Unsureconfused46 · 14/02/2020 23:41

Hello,
I'm going through a difficult patch at the moment and overwhelmed (various things on my plate) and constantly on the verge of tears but manage to keep it controlled well so no one knows. Feel very ridiculous but tonight in Lidl I suddenly felt this urge to cry. Luckily the shop wasn't busy, I was embarrassed as tears were running down my face. Quickly composed myself and finished my shop. I also find when people ask if I'm OK when I'm emotional that I want to cry even harder, or if people are kind to me while I'm upset. Just feel very exhausted now and drained.
My mother is very ill, my son has undiagnosed SEN and problems at school, I have bad anxiety and very stressed plus low self esteem and feelings of worthlessness. I'm fearful of the future and for my son and how he will cope. I'm hoping after a good night's sleep i'll feel better

OP posts:
Skyejuly · 14/02/2020 23:43

Don't be embarrassed. We've all had it. I had it yesterday whilst walking home. I felt horrid.

pumpkinpie01 · 14/02/2020 23:46

Ah you poor thing you have a lot on your plate and you just got overwhelmed. Try and have a good nights sleep and treat yourself tomorrow x

Unsureconfused46 · 14/02/2020 23:47

Thank you for your kind words

OP posts:
MeadowHay · 14/02/2020 23:54

I cry in public a lot. Not so much these days as I used to. I used to have depression and even worse anxiety than I do now. I still cry in public probably every month or so tbh. I get overwhelmed usually with my anxiety. I can count on one hand the number of times anyone has tried to help me. Unlike you I like it when they do because as I say, my tears are usually a result of acute anxiety so if someone can help me with the thing I'm anxious about, it helps. I can understand why that wouldn't be the case in your situation though. Try to sleep now. Tomorrow is a new day.

TheDeadLadyOfClownTown · 14/02/2020 23:57

Honestly, I don't think of myself as an emotional person but I've had at least two massive breakdowns in public. Blubbing mess snot the full works lol.
I don't think most people would even notice a few tears shed.
Are you ok? You have a lot of stuff on your hands, I've been in same boat and it sucks. Yes you will definitely feel better after sleep. Hoping you're well xxx

purpleme12 · 14/02/2020 23:57

I did it the other day too I was so upset about something I couldn't help it

NigellaAwesome · 15/02/2020 00:13

My DH calls me CryBabyAwesome.

I've never really managed to cope that well with keeping feelings inside. I've learned to accept it. I still feel embarrassed, but with a severe work stress situation that has lasted for almost 2 years, to the point of a diagnosis of PTSD, I have lost count of how many people I have wept in front of. There is a certain point where you no longer care as much as you once would have done.

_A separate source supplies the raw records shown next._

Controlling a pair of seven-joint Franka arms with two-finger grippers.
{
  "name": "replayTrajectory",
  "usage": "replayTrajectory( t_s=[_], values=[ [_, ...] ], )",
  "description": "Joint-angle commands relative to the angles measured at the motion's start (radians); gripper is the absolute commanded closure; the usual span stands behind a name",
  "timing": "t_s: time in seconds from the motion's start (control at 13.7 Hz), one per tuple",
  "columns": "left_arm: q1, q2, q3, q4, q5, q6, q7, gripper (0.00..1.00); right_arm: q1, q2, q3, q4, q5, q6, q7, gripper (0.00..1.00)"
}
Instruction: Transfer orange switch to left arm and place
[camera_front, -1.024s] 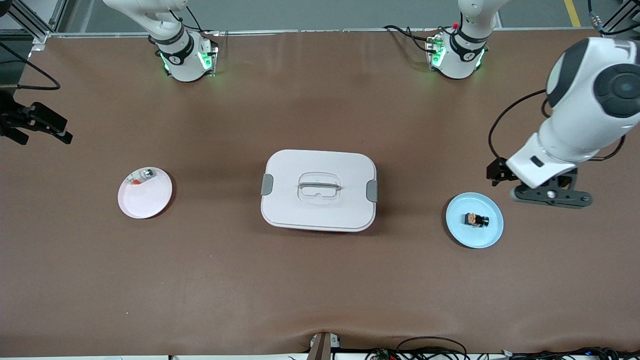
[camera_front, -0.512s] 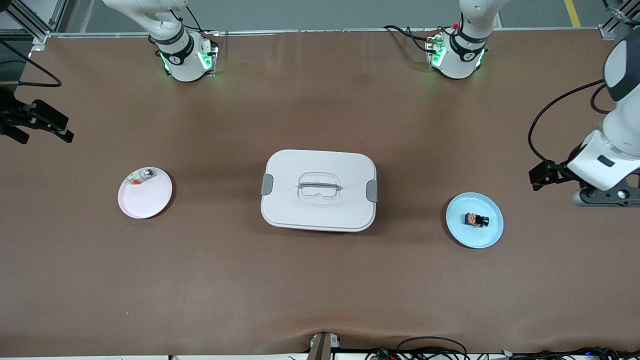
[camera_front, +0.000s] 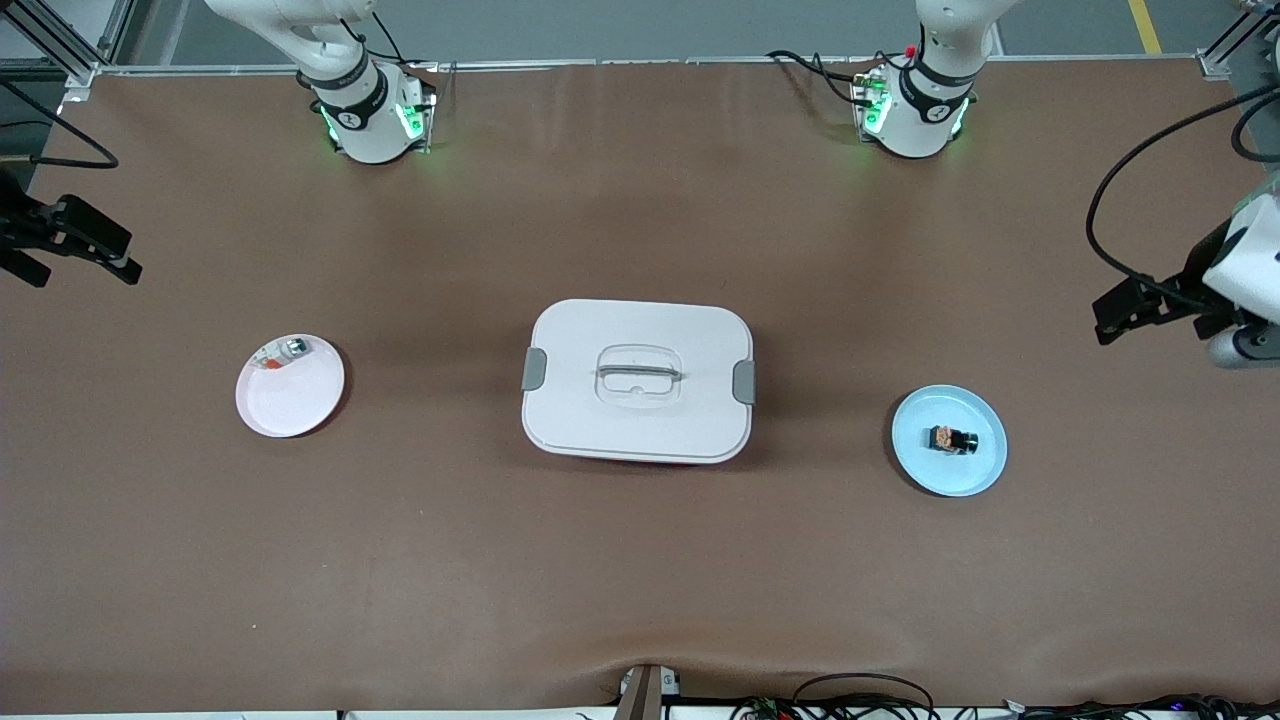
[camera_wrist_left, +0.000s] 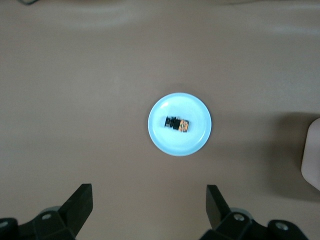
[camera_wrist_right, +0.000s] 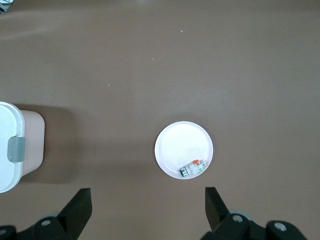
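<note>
both grippers spread wide, empty: left gripper (camera_wrist_left: 147, 212) over blue plate (camera_wrist_left: 197, 142) w/ orange switch (camera_wrist_left: 178, 123); right gripper (camera_wrist_right: 147, 212) likewise.

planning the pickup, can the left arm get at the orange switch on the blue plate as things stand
Probably yes. The orange switch lies bare on the blue plate, nothing over or beside it. The left gripper is open at that end of the table, and the box sits apart, mid-table.

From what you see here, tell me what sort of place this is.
Likely a robotics lab bench: two white robot arms bolted to a brown-covered table, loose cables along its edge.
</note>
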Motion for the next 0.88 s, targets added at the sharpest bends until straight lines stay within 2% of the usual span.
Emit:
replayTrajectory(
  t_s=[0.0,0.07,0.29,0.44,0.51,0.59,0.8],
  values=[
    [-0.173,-0.071,0.221,-0.010,-0.103,-0.047,0.018,0.00,0.004,0.011,0.000,0.025,-0.022,-0.016,0.019,0.00],
    [-0.181,-0.085,0.242,-0.010,-0.124,-0.062,0.033,0.00,0.004,0.011,0.000,0.027,-0.022,-0.016,0.019,0.00],
    [-0.306,-0.158,0.415,-0.076,-0.179,-0.067,0.055,0.00,0.003,0.011,0.000,0.025,-0.022,-0.016,0.019,0.00],
    [-0.343,-0.209,0.472,-0.131,-0.197,-0.067,0.119,0.00,0.001,0.011,0.000,0.027,-0.022,-0.016,0.017,0.00],
    [-0.381,-0.232,0.524,-0.151,-0.197,-0.067,0.128,0.00,0.001,0.011,0.000,0.027,-0.022,-0.016,0.017,0.00],
    [-0.397,-0.240,0.542,-0.162,-0.200,-0.067,0.130,0.00,0.000,0.011,0.000,0.027,-0.022,-0.016,0.017,0.00],
    [-0.405,-0.232,0.539,-0.148,-0.201,-0.086,0.125,0.00,0.003,0.011,-0.002,0.027,-0.022,-0.016,0.019,0.00]
  ],
)
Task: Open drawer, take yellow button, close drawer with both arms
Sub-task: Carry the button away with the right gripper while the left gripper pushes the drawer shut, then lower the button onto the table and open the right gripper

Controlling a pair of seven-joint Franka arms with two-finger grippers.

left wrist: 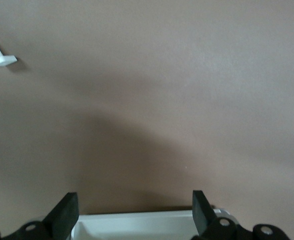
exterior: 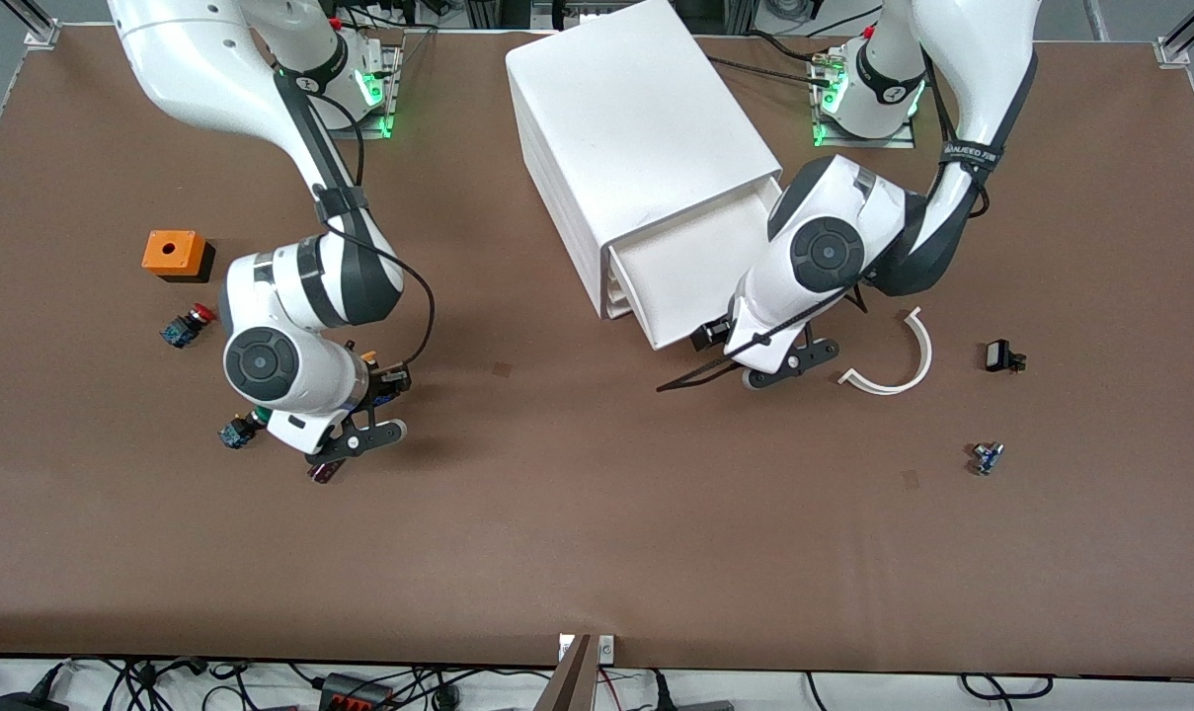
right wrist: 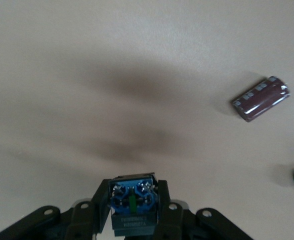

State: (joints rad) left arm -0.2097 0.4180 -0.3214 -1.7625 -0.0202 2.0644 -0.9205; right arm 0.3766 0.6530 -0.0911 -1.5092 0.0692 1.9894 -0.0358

I know what you mean about the impact that kindness has on you. It is easier for me if people are business-like - kindness just tips me over the edge as they are acknowledging the raw emotion.

On a practical level, I have found that listening to hypnosis/meditation tracks helps me to manage anxiety, and when I can actually motivate myself to do it, yoga also helps (I like Yoga with Adrienne, free on Youtube). Diazepam is also a friend when things get really bad. I found propranolol a huge help until it interacted with my asthma.

You have a lot on your plate at the moment, so be kind to yourself. Flowers

pooriver · 15/02/2020 00:16

I'm going through a tough time just now & I cry everywhere. At work, in public, at hospital. Meh. Life is hard.

herbsmokedchicken · 15/02/2020 00:18

I’ve had that, I got dumped back in July and whilst I’m not over it yet I’m a lot better but at the time I was absolutely gutted and could often be seen shopping after work with tears filming down my cheeks. I’d brush them away as quickly as possible but I just couldn’t stop them. I’d also have tears rolling down my cheeks at my desk as well - not full on crying, I managed to contain that to loo breaks, but just couldn’t stop the tears leaking out. Sometimes you just can’t keep it in! Hope you’re feeling a bit better now

BlueHarry · 15/02/2020 00:25

Oh don't worry op. I have done this a lot and I really don't think anyone notices most of the time. On a particularly bad day, a woman asked me if I was ok, and I just burst into tears. Blush She was lovely though, it restored some hope in me and I am glad that it happened. Sometimes it helps to let it all out.

TheNestedIf · 15/02/2020 00:40

It could be worse. I was once walking home, successfully hiding the fact I was crying to the point some random man asked me directions. As I did my best to help him, he suddenly clocked the puffy, moist eyes, panicked, tried to give me some money and when I explained I didn't need money I was just sad, panicked again and gave me a hug which just made me cry more.

Hope tomorrow morning finds you feeling better.

Trumpton · 15/02/2020 00:43

I cried in M&S this week . I was getting DS flowers and chocolate for his birthday and underestimated how busy it would be . The queues were horrendous and I felt really unwell .
I asked an assistant who was stocking shelves to put the two items through ( jumping the queue ) and she took one look at my streaming face and was so kind . She took me to a clothing till and asked if I wanted water and a chair .
Sometimes we all get over whelmed .

purpleme12 · 15/02/2020 00:49

@TheNestedIf oh I think this is lovely. A stranger gave you a hug cos you were upset. He sounds so caring

TheNestedIf · 15/02/2020 00:52

@purpleme12 He was nice. More strangers are nice than people appreciate. I try to pay it forward.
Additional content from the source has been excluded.